Total loans decreased to $510.0 million at June 30, 2013 from $522.4 million at year end 2012 primarily by reducing adversely classified loans as the result of charge offs of $3.8 million for the first six months of 2013, foreclosures and effectively working with our borrowers. We plan to maintain the level of the loan portfolio as we reduce certain risks to various industry sectors that have posed higher risks in recent times and resolve nonperforming loans, while we increase lower risk loan production that offsets the reductions as mentioned. We remain committed to serving our customers. Our lending personnel continue to receive training to meet the needs of our customers and to develop new business with qualified borrowers that will ensure a stronger loan portfolio in the future.
28
Table of Contents
Other real estate owned increased $403 thousand to $14.3 million at June 30, 2013 from $13.9 million at December 31, 2012. We anticipate total other real estate owned to increase in the near future as we foreclose on real estate collateralized loans. All properties are being marketed for sale by commercial and residential realtors under the direction of our Special Assets division.

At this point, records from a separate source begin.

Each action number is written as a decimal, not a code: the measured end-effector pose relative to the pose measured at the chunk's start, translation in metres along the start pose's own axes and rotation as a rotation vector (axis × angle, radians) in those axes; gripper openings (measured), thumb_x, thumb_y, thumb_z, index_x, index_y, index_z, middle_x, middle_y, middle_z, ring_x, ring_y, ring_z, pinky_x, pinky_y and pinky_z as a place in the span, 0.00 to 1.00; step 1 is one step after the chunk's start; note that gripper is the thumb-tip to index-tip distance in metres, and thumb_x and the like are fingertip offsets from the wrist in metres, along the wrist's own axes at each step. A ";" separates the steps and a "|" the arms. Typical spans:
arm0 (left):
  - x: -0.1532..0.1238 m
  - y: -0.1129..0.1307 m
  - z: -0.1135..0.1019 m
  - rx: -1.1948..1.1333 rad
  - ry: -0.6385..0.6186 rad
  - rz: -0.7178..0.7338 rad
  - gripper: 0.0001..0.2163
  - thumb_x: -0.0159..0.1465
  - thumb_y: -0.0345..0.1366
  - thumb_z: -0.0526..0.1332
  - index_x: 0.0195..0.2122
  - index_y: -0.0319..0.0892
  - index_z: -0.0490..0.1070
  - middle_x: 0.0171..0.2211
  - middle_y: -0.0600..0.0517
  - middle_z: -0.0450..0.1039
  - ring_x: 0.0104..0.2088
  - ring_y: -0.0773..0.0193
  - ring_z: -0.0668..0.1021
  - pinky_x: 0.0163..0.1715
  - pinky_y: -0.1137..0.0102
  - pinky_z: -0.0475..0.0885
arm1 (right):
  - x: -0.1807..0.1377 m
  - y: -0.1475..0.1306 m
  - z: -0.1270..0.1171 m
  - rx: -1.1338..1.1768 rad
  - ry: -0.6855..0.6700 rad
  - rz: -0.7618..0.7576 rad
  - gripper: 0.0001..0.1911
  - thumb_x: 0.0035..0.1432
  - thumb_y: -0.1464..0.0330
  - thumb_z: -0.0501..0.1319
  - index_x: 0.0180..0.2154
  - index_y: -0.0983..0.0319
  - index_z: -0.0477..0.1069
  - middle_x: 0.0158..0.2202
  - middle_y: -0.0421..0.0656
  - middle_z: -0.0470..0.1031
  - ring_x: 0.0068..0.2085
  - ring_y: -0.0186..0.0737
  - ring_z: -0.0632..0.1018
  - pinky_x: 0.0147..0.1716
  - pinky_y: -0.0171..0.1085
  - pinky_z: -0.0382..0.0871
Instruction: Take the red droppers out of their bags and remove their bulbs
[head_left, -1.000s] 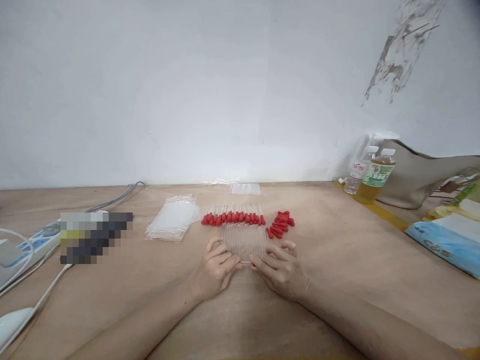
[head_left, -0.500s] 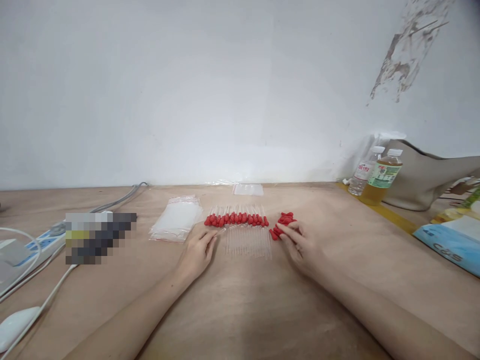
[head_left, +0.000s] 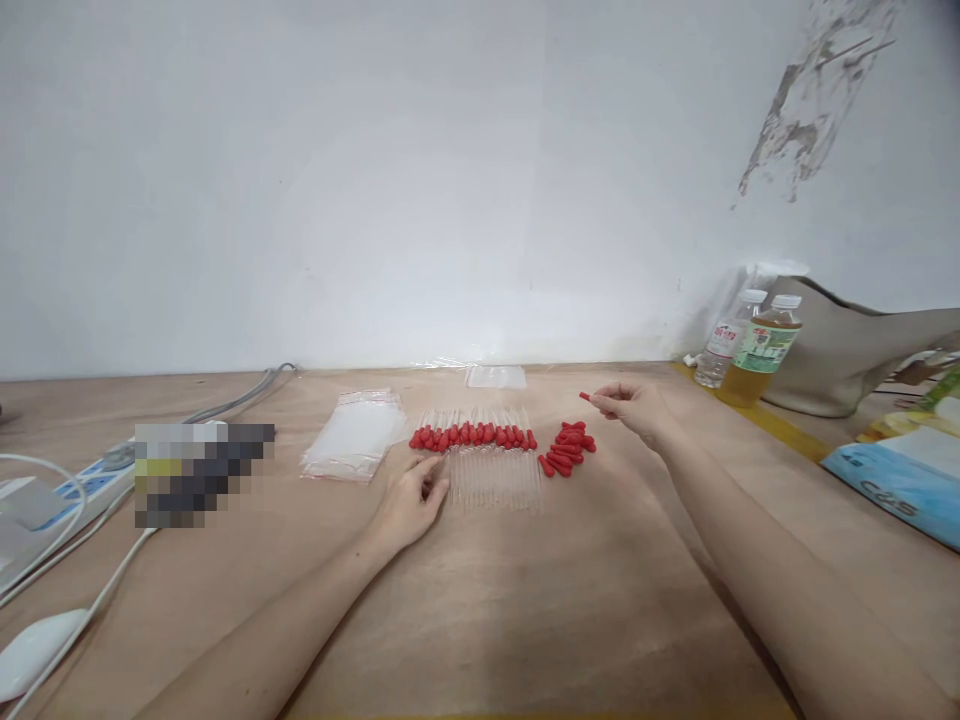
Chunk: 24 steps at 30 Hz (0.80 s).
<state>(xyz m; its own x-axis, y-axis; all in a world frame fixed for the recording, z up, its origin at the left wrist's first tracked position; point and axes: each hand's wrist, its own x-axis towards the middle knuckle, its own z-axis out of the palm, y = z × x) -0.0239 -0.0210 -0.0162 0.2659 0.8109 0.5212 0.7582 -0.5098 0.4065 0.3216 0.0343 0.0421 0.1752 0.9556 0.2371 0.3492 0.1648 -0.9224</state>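
Note:
Between the thumb and fingers of my right hand (head_left: 626, 407) is a red rubber dropper bulb (head_left: 584, 396), raised behind a loose pile of red bulbs (head_left: 571, 445). My left hand (head_left: 411, 500) rests with curled fingers against the left end of a row of bare glass dropper tubes (head_left: 496, 480). Whether a tube is between its fingertips is hard to see. Behind that row lie several droppers (head_left: 474, 434) side by side, red bulbs toward me and glass tips toward the wall.
Clear zip bags (head_left: 354, 435) are stacked on the left, and another bag (head_left: 496, 377) lies near the wall. A power strip (head_left: 90, 485) with cables and a white mouse (head_left: 37, 655) sit further left. Two bottles (head_left: 761, 350) and a blue tissue pack (head_left: 892, 490) stand at right.
My right hand has left the bulb pile, moving up and away toward the wall with one red bulb. My left hand has shifted slightly right, against the tube row.

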 end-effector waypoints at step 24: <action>-0.001 0.008 -0.004 -0.090 -0.138 -0.083 0.17 0.59 0.45 0.52 0.46 0.42 0.64 0.43 0.48 0.67 0.35 0.63 0.73 0.34 0.68 0.71 | 0.003 0.023 0.016 -0.537 0.006 -0.027 0.12 0.46 0.61 0.57 0.26 0.63 0.72 0.26 0.42 0.74 0.29 0.35 0.73 0.27 0.31 0.63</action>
<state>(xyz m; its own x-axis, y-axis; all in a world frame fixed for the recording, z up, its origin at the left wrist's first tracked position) -0.0202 -0.0272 -0.0110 0.2885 0.8796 0.3783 0.7264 -0.4585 0.5120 0.3152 0.0448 0.0163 0.1640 0.9511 0.2616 0.7750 0.0398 -0.6308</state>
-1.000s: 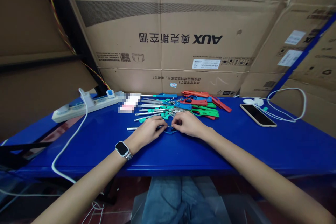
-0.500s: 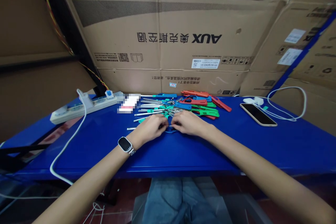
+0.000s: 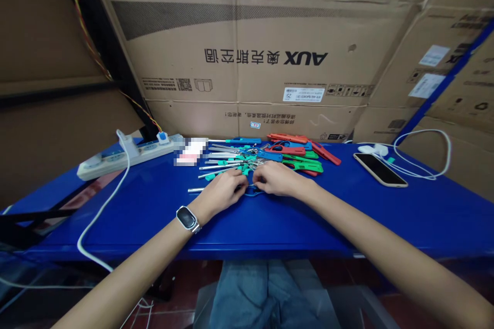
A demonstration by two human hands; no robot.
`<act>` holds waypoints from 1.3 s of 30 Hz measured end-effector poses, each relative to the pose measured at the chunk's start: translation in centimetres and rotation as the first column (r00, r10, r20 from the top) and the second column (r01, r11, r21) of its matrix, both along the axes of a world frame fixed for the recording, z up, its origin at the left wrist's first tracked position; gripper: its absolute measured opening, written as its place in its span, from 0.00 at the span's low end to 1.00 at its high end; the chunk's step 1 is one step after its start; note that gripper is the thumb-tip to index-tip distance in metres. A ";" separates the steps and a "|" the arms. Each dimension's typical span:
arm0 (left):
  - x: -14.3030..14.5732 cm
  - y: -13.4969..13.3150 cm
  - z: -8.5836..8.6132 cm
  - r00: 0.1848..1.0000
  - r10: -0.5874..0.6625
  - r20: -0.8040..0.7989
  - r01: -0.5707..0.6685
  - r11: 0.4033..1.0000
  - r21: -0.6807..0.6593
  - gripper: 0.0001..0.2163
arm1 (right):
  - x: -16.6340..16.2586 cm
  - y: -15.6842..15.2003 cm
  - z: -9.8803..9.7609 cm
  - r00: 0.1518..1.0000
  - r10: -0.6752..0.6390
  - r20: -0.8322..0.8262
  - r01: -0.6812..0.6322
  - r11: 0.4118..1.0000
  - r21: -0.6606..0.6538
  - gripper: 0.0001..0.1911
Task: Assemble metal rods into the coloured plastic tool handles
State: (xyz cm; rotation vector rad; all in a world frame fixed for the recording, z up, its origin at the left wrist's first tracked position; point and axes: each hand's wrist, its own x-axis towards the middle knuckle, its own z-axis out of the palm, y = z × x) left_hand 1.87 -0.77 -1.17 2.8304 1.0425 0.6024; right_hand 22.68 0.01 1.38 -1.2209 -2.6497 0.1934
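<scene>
The blue table top is smooth and glossy. The slim tool with a bright metal rod and blue plastic loop gleams along its shaft; the heap of red, green and blue handles is satin plastic. The brown cardboard boxes are matt and creased, the black phone screen glassy, the white power strip dull plastic, the watch band polished metal.

Pixelated patch unreadable, blue piece mostly hidden under the fingers, grip on it too small to tell
</scene>
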 end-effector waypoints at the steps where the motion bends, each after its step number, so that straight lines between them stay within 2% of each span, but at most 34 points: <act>1: -0.1 0.1 0.0 1.000 -0.006 -0.009 0.006 1.000 0.009 0.07 | 0.0 0.2 -0.1 1.000 -0.011 -0.026 0.010 0.999 -0.033 0.07; 5: -0.8 0.5 0.0 0.997 -0.067 -0.048 0.069 0.997 0.032 0.09 | 0.2 1.0 -0.6 0.985 -0.055 -0.162 0.018 0.976 -0.217 0.07; 8: -1.2 0.4 0.4 0.989 -0.083 -0.122 0.089 0.995 0.045 0.11 | 0.2 1.2 -0.8 0.977 -0.070 -0.200 0.018 0.968 -0.249 0.07; 12: -1.4 -0.3 0.8 0.973 -0.079 -0.217 0.097 0.993 0.073 0.12 | 0.1 0.6 -0.9 0.980 -0.077 -0.185 0.045 0.984 -0.172 0.08; 14: -1.4 -0.6 0.6 0.976 -0.099 -0.196 0.117 0.990 0.080 0.13 | 0.2 0.2 -1.1 0.981 -0.065 -0.183 0.044 0.992 -0.116 0.07; 17: -1.4 -1.1 0.1 0.988 -0.088 -0.129 0.100 0.991 0.093 0.13 | 0.5 -0.6 -1.4 0.988 0.004 -0.154 0.002 0.999 0.038 0.06; 19: -1.3 -1.3 -0.2 0.993 -0.066 -0.103 0.077 0.991 0.111 0.13 | 0.8 -1.2 -1.6 0.991 0.059 -0.121 -0.043 0.990 0.135 0.08; 22: -1.2 -1.4 -0.5 0.994 -0.049 -0.101 0.062 0.990 0.129 0.12 | 1.2 -2.1 -1.7 0.992 0.099 -0.071 -0.083 0.975 0.205 0.11; 28: -1.1 -1.6 -0.2 0.995 -0.027 -0.096 0.037 0.994 0.106 0.10 | 1.2 -3.9 -1.5 0.997 0.061 0.041 -0.069 0.970 0.235 0.16; 32: -1.3 -1.5 -0.1 0.994 -0.034 -0.100 0.043 0.995 0.090 0.10 | 0.9 -4.2 -1.2 0.998 0.031 0.050 -0.041 0.977 0.209 0.16; 36: -1.8 -1.1 0.0 0.993 -0.046 -0.105 0.056 0.994 0.092 0.09 | 0.5 -2.4 -0.7 1.000 0.000 0.015 -0.003 0.980 0.201 0.14; 39: -2.0 -1.1 0.1 0.996 -0.059 -0.066 0.065 0.994 0.091 0.10 | -0.3 -0.2 0.0 0.997 -0.026 0.069 0.011 0.977 0.212 0.15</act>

During the first six months of 2013, we acquired $3.3 million in other real estate owned as a result of settlement of foreclosed loans, which was offset by sales of $2.8 million of our properties with gains of $27 thousand realized as a result of the sales. We also recorded writedowns on other real estate owned properties in the amount of $157 thousand for the first six months of 2013. This was due to the receipt of updated valuations on the other real estate owned properties, which showed a lower fair value than our carrying amount of the properties, and accordingly we recorded a writedown on the properties. Future sales of these properties are contingent upon an economic recovery; consequently, it is difficult to estimate the duration of our ownership of these assets. We have designated employees to monitor other real estate owned properties to ensure proper fair market values of these assets and to ensure that maintenance and improvements are made to make these properties more marketable.
Net Interest Income and Net Interest Margin
Net interest income decreased $198 thousand, or 2.98%, to $6.5 million for the second quarter of 2013 from $6.7 million for the same period in 2012. This is the result of decreased interest income from new and renewed loans recorded at lower interest rates and a higher level of nonaccrual loans of $29.4 million at June 30, 2013 which negatively affects the net interest margin as these loans are nonearning assets. Our net interest margin, however, improved to 4.12% in the second quarter of 2013 as compared to 4.02% for the same period in 2012 as fewer loans are moving into nonaccrual status which decreases the amount of reversed interest income impacting earnings. We are trying to preserve the net interest margin, but we may experience some decrease in the net interest margin as new and renewed loans are sometimes priced at lower market interest rates and as opportunities decrease to lower our cost of funds since repricing of deposits will be close to existing interest rates in the future. Because of the tightening of our underwriting, loan pricing may be lower than historically; however, typically more conservative underwriting reduces the likelihood of future loan losses. Loan losses negatively impact earnings through various related expenses, for example, loan loss provisions, collection expenses, etc.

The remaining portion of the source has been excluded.